Amazon Redshift provides the classic data warehouse experience: scalability, storage/compute separation, and an SQL interface for querying. This makes it suitable for large-scale analytics workloads to power business intelligence interfaces.

A diagram showing how to perform DynamoDB aggregations in Amazon Redshift — You can use the Redshift `COPY` command to copy data from DynamoDB to Redshift, which you can then integrate with downstream Business Intelligence (BI) tools for ad hoc querying, reporting, and dashboarding.

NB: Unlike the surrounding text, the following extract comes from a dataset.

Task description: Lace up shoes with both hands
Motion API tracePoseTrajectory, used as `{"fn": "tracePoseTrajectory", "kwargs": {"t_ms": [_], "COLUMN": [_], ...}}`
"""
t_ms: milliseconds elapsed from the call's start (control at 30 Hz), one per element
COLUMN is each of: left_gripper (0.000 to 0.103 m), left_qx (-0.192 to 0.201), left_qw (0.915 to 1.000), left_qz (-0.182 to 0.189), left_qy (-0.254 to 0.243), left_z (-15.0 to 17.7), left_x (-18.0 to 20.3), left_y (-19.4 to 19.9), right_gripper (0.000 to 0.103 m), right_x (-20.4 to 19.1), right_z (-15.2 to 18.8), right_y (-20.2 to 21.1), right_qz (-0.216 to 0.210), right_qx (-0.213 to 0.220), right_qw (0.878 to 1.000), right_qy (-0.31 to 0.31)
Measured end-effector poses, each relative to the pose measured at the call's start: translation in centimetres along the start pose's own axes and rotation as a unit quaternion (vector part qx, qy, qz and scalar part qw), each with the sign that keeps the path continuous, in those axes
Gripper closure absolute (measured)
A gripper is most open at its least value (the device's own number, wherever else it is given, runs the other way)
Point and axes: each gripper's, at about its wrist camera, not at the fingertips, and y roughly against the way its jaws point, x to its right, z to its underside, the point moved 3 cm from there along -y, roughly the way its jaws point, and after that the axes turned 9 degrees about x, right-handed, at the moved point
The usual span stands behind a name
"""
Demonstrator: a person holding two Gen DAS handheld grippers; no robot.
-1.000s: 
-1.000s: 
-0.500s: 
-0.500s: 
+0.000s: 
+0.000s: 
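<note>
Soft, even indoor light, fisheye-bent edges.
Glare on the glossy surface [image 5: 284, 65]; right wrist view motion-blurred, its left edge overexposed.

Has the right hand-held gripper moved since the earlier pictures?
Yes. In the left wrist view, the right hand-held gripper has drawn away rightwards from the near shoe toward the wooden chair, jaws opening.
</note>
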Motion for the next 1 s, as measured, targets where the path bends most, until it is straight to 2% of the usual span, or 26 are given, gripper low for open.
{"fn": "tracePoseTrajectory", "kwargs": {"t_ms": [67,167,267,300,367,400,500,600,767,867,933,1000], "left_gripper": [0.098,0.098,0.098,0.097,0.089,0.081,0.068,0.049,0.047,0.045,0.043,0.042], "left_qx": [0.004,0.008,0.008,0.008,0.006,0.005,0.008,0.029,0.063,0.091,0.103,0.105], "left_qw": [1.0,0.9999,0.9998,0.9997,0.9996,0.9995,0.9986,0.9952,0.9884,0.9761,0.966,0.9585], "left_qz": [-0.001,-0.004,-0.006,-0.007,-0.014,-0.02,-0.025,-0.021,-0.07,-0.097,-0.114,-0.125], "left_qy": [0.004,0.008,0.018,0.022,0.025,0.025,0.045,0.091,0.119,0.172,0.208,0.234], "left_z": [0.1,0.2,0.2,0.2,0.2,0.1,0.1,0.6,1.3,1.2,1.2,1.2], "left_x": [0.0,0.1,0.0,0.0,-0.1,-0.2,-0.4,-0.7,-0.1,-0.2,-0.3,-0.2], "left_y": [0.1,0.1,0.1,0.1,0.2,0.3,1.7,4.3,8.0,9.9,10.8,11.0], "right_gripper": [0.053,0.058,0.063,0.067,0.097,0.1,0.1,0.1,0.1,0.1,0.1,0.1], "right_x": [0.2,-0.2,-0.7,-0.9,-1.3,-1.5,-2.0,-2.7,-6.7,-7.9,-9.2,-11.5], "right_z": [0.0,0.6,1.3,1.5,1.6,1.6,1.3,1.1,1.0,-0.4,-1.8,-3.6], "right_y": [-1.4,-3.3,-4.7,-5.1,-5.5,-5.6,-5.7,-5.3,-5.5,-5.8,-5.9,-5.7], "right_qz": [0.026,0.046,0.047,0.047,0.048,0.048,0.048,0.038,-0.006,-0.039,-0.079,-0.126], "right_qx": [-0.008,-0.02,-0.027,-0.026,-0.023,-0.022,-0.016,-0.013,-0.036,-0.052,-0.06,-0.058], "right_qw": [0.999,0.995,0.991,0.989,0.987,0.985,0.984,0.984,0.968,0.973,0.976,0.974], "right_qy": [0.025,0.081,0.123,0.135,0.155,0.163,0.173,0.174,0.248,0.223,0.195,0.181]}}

To get data from DynamoDB into Redshift, you can use the COPY SQL command in Redshift to copy data from your DynamoDB table into Redshift, for example:

Pros

Redshift is well-suited for large-scale analytical processing that involves aggregations
Redshift is highly scalable for these types of workloads
Redshift presents an intuitive SQL interface
Redshift integrates easily with DynamoDB using the COPY command
Redshift can be deployed serverless for simplicity at scale

Cons

The COPY command only copies a current snapshot of the DynamoDB table, so it will need to be periodically refreshed depending on the downstream analytics use case
The COPY command consumes DynamoDB read capacity units, which adds cost and can impact performance on your DynamoDB table
Because the COPY command consumes provisioned throughput on your DynamoDB table, AWS recommends against using it on production tables or setting the readratio to a value lower than the minimum available capacity on DynamoDB, which creates a speed/cost tradeoff.
Copying data from a NoSQL environment to an SQL environment creates some trickiness, as you need to account for differences in data types, treatment of NULL values, etc.
Redshift is not suited for real-time analytics, so this approach should not be used when analytical queries must run with low latency or high concurrency (typically required in applications where DynamoDB is used).

TL;DR

You can use Amazon Redshift to perform scheduled COPY operations of DynamoDB tables for batch analytical workloads. This is a decent approach for business intelligence or internal reporting use cases but unsuited for real-time or user-facing analytics.

More resources

Pattern 2: Aggregate in batch with Apache Hive on EMR

This approach is similar in form to that described above, except using Apache Hive instead of Redshift as a destination for DynamoDB tables.

Running Apache Hive on EMR is like running Postgres on EC2 - you get the benefits of an open source tech backed by Amazon's scalability. Apache Hive presents an SQL-like interface (called HiveQL) that ultimately invokes MapReduce functions to perform aggregations, giving you quite a bit of flexibility for running complex analytical processes over massively distributed datasets.

A diagram showing how to do DynamoDB aggregations on Apache Hive deployed on an Amazon EMR cluster. — You can use Apache Hive on EMR as an open source alternative to Redshift, using HiveQL to query DynamoDB data in an ad hoc manner.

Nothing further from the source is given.